Chef Forkish (The Elements of Pizza), founder of Ken’s Artisan Pizza, turns his attention to developing doughs and techniques specifically for pans and Dutch ovens in his magnificent latest. His revised starter, a natural levain, calls for reduced flour, takes only a week to produce, and results in less sourdough discard. Each recipe (many work with or without the levain) is stirred by hand in a container or bowl and yields a single loaf. Forkish takes care to explain why he blends flours—to compensate for varying amounts of gluten, and for deeper flavor—and how he has standardized the process into eight steps, so it will “become automatic after a few times of doing it.” Same-day breads—including black bread made with black rice flour, and raisin-pecan made with a rye and whole-wheat blend—take as little as six hours. His overnight loaves are flavor-enhanced from a rest in the refrigerator, while three days of simple fermentation yield delicious Dutch oven breads like a walnut loaf so good that eating it, Forkish writes, “should make you pause, put down the phone, and just go to that special place in your imagination where unicorns live.” Meanwhile, the apple-cider levain recipe, inspired by Forkish’s Portland, Ore., bakery, promises hearty richness and “chars beautifully on the grill.” This will be a surefire boon for home bread bakers.

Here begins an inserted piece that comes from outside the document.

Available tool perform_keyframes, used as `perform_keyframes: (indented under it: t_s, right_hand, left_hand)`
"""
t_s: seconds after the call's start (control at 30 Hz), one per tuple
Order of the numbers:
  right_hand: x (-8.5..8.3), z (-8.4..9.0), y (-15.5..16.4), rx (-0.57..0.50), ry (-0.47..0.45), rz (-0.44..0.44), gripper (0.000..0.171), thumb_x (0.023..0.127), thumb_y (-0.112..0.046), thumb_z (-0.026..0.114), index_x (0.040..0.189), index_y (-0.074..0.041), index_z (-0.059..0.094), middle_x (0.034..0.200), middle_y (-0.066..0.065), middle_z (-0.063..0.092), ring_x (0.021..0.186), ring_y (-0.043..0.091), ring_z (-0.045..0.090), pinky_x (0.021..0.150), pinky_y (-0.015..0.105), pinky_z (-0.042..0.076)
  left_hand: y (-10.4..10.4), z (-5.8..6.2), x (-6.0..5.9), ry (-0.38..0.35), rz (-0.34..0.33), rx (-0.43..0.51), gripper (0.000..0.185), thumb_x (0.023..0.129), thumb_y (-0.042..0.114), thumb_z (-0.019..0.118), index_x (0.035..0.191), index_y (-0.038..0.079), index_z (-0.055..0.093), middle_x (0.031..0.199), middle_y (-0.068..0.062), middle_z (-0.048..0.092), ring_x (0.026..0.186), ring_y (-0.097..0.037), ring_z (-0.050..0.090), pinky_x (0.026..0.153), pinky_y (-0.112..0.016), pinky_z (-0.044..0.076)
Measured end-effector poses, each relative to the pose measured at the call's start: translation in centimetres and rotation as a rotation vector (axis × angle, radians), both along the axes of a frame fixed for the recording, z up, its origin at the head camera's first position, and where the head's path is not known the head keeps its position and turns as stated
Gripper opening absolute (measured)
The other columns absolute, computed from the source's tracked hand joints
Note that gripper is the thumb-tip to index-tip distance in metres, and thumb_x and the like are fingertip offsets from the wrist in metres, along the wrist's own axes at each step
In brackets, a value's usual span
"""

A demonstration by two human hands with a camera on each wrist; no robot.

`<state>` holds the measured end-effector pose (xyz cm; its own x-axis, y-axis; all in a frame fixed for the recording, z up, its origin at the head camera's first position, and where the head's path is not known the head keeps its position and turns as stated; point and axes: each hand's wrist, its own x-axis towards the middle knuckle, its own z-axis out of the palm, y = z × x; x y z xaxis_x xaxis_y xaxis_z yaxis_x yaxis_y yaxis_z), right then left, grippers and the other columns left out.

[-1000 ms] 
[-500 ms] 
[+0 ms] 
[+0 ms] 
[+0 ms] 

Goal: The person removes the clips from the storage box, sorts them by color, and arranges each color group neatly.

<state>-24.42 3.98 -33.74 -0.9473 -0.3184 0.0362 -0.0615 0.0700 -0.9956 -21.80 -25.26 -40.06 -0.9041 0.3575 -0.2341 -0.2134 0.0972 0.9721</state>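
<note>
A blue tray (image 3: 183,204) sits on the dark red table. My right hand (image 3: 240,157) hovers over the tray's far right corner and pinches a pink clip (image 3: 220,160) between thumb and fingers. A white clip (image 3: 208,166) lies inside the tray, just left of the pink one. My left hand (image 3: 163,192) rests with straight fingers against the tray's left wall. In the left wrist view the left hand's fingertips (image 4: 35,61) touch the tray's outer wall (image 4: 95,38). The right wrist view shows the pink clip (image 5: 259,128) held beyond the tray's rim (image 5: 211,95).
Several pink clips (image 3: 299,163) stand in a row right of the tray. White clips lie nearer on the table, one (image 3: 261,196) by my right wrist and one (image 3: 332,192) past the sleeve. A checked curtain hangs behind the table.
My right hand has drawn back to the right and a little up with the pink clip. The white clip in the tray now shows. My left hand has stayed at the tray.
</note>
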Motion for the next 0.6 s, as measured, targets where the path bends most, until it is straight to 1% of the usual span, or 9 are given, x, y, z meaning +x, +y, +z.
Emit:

“Be it records or romantic partners, we fall in love with the ones who make us feel like our best and truest self,” writes music producer and neuroscientist Rogers in this pitch-perfect deep dive into the power of music. Determined to ascertain how and why music resonates so strongly with its listeners, Rogers—the chief engineer for Prince’s Purple Rain—breaks down the emotional and scientific importance of lyrics, melody, rhythm, and timbre. In brainy yet breezy prose, she explores how a song’s melody can actually be more impactful than its lyrics; how audiences crave to hear lyrics they can relate to; and why making music with others facilitates a sense of belonging: “Communal music making bypasses the need to express your musical self as an individual, letting you fuse your identity with something larger than yourself.” Most resonant is Rogers’s fascinating foray into the ways the mind and music connect; because “our auditory circuitry has more varied and direct connections to our emotion circuitry than does our visual circuity,” she writes, “music activates our mind wandering network—and our personal self—more easily and fully than any other art form.” Combining erudite analysis with plenty of soul, this will have music lovers rapt.